Researchers designed an oral medication LP-182 to simultaneously target phosphoinositide 3-kinase (PI3K) and mitogen-activated protein kinase (MAPK), molecular signaling pathways that drive a high percentage of cancers.
While problems can arise when cancer drug combinations lead to drug resistance, as PI3K and MAPK crosstalk activate downstream pathways to resist therapy, researchers demonstrate how this type of novel drug is absorbed through the lymphatic system, potentially outmaneuvering the molecular signaling pathways that lead to drug resistance while increasing cancer-fighting ability and reducing side effects.
Treating mice with myelofibrosis, a type of bone marrow cancer that disrupts normal production of blood cells, researchers discovered that LP-182 is absorbed by the gut's lymphatic system first in which the drug is separated from the rest of the body and gradually released into the general circulation over time maintaining concentrations at an optimal therapeutic level. Traditional oral drugs are often designed to be rapidly absorbed into the bloodstream.
"We demonstrate selectivity and therapeutic efficacy through reduction of downstream kinase activation, amelioration of disease phenotypes, and improved survival in animal models of myelofibrosis. Our further characterization of synthetic and physiochemical properties for small molecule lymphatic uptake will support continued advancements in lymphatropic therapy for altering disease trajectories of a myriad of human disease indications," the study's authors wrote.
Lead author Brian Ross, PhD, the Roger A. Berg Research Professor of Radiology at the University of Michigan Medical School, in a statement noted that myelofibrosis spreads through lymphatic tissue and his team's findings may offer new strategies to prevent cancer spread.
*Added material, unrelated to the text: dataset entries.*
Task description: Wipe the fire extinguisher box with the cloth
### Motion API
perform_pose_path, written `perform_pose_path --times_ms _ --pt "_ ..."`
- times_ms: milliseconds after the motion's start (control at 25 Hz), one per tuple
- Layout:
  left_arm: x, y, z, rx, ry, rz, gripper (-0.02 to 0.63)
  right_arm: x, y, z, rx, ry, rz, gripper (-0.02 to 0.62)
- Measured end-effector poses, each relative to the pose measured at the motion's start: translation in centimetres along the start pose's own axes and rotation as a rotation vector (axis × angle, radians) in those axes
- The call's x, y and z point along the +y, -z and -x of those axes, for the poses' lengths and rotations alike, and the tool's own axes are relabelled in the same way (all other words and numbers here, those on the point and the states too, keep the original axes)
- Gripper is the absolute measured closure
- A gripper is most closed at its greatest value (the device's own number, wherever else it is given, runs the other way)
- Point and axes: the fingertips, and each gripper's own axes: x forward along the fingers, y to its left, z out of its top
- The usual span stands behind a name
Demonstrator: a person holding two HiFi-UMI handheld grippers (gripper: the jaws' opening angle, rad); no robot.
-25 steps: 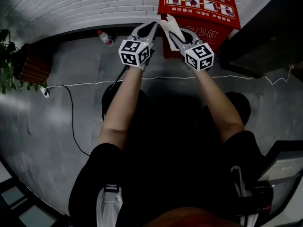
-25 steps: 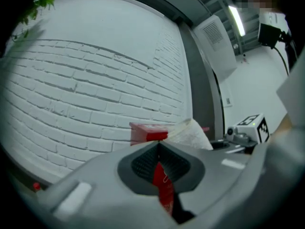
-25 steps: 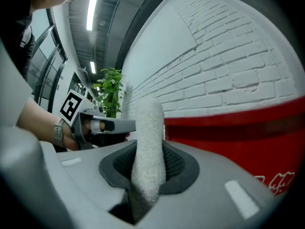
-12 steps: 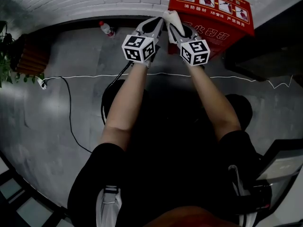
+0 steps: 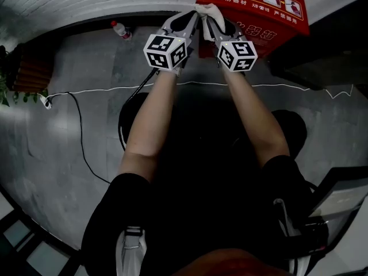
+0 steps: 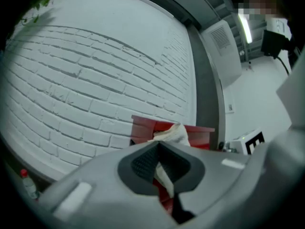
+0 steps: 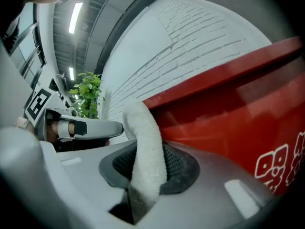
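The red fire extinguisher box (image 5: 253,4) stands against the white brick wall at the top right of the head view. A white cloth (image 5: 204,9) is bunched at its upper left corner. My left gripper (image 5: 191,17) and right gripper (image 5: 208,20) meet there, side by side. In the right gripper view the cloth (image 7: 145,142) runs down between the pads of the right gripper (image 7: 147,171), shut on it, with the box (image 7: 238,113) just beyond. In the left gripper view a strip of cloth (image 6: 174,135) is pinched in the left gripper (image 6: 159,168), in front of the box (image 6: 143,128).
A water bottle (image 5: 119,30) lies by the wall to the left of the box. A white cable (image 5: 103,91) crosses the grey floor to a power strip (image 5: 45,100). A potted plant (image 5: 8,91) is at far left, and a dark opening (image 5: 333,45) at right.
Both grippers have drawn closer together and moved up with the cloth to the box's upper left corner.
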Motion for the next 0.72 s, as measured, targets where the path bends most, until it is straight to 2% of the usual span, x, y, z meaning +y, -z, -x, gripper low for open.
perform_pose_path --times_ms 400,720 --pt "-3.8 1.2 -3.0 0.005 0.072 -0.039 0.603 -4.1 -2.6 4.1 -0.104 0.133 0.060 0.492" --pt "-7.3 3.1 -4.6 0.000 0.131 -0.068 0.603 -8.1 -2.6 9.0 -0.208 0.304 0.132 0.492"
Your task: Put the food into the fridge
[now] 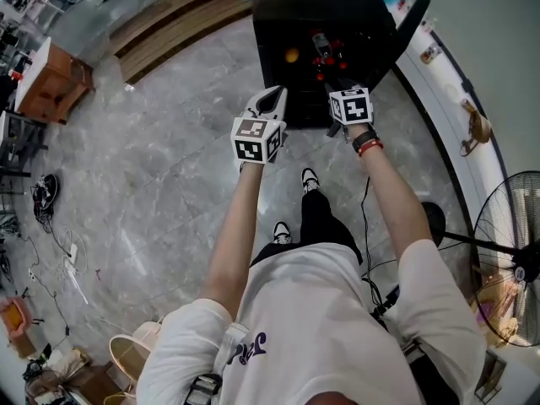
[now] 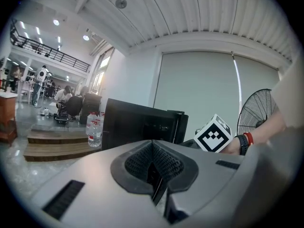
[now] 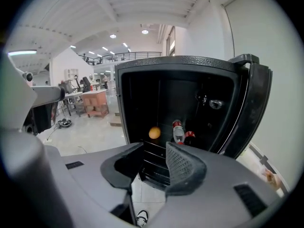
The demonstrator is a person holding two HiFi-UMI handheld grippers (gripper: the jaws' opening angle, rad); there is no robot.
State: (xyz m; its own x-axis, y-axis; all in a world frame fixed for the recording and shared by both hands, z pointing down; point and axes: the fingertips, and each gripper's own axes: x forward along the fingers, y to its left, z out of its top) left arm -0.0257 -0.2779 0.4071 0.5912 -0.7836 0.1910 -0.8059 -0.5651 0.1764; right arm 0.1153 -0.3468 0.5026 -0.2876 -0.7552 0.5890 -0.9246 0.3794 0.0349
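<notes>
R gripper [image 3: 154,152]: ribbed black fingers narrowly apart, empty. L gripper [image 2: 153,158]: fingers together. Centre frame: boxy black fridge [image 3: 137,103], round orange [image 3: 154,133] inside.

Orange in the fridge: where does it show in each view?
Head view: orange top centre, inside the open fridge.
Left gripper view: not visible.
Right gripper view: orange centre, left of a red-capped bottle.
Shared landmark: the black fridge.
</notes>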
Ross contends that because the gut's lymphatic system harbors over half the body's immune cells, results of the study could also provide approaches for the treatment of autoimmune disorders and other conditions.
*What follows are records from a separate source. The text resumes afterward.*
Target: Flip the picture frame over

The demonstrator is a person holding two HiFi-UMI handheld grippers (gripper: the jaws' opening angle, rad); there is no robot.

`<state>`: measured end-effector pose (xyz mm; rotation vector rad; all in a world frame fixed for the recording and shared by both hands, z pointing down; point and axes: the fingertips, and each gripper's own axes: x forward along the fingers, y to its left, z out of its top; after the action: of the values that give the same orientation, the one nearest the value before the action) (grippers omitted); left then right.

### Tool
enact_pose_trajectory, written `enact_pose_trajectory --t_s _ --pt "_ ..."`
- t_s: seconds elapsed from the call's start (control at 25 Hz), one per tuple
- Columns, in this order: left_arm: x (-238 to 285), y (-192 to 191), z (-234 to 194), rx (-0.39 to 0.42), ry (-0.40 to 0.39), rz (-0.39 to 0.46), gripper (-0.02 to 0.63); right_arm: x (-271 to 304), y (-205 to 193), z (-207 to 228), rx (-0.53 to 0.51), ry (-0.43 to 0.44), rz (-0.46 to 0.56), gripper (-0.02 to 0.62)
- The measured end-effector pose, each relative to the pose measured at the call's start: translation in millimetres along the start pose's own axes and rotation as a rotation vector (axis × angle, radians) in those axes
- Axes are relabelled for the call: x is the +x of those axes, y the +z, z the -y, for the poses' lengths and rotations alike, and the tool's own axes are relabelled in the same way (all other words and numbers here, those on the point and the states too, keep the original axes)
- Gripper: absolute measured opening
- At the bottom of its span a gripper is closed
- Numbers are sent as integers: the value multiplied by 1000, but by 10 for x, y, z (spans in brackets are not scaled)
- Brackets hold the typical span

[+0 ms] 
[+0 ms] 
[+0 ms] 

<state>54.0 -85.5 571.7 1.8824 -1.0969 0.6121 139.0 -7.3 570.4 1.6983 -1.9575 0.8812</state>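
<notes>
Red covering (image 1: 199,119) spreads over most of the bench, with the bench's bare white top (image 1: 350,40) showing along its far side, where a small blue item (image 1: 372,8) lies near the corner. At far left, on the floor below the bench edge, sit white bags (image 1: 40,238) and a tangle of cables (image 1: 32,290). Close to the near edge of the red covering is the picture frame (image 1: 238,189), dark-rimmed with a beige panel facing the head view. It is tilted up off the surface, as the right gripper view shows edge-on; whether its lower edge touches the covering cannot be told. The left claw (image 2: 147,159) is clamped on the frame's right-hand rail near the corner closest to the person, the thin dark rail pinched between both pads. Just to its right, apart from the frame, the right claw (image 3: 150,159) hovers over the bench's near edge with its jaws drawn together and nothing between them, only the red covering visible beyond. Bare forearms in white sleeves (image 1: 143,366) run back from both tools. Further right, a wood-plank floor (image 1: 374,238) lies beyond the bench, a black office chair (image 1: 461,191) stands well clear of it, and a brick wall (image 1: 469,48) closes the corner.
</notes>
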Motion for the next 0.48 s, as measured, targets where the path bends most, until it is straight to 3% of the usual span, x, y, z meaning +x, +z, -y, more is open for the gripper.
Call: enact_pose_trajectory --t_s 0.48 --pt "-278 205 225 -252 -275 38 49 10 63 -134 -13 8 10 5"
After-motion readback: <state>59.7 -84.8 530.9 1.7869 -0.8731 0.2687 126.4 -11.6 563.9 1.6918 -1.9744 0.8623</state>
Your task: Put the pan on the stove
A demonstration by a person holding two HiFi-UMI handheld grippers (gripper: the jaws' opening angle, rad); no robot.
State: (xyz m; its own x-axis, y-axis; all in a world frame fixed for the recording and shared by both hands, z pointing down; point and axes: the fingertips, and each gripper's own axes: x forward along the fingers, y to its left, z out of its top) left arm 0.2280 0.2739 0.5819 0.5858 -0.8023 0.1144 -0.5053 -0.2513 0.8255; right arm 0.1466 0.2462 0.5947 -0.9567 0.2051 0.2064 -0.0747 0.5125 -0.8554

Going forward, researchers plan to expand their preclinical studies of LP-182 with the goal of setting up a phase I clinical trial in human patients with myelofibrosis. In addition, they are developing lymphatropic-targeted kinase inhibitors to treat solid tumors, including breast, brain, gastrointestinal and pancreatic cancers, as well as autoimmune diseases such as lupus and multiple sclerosis.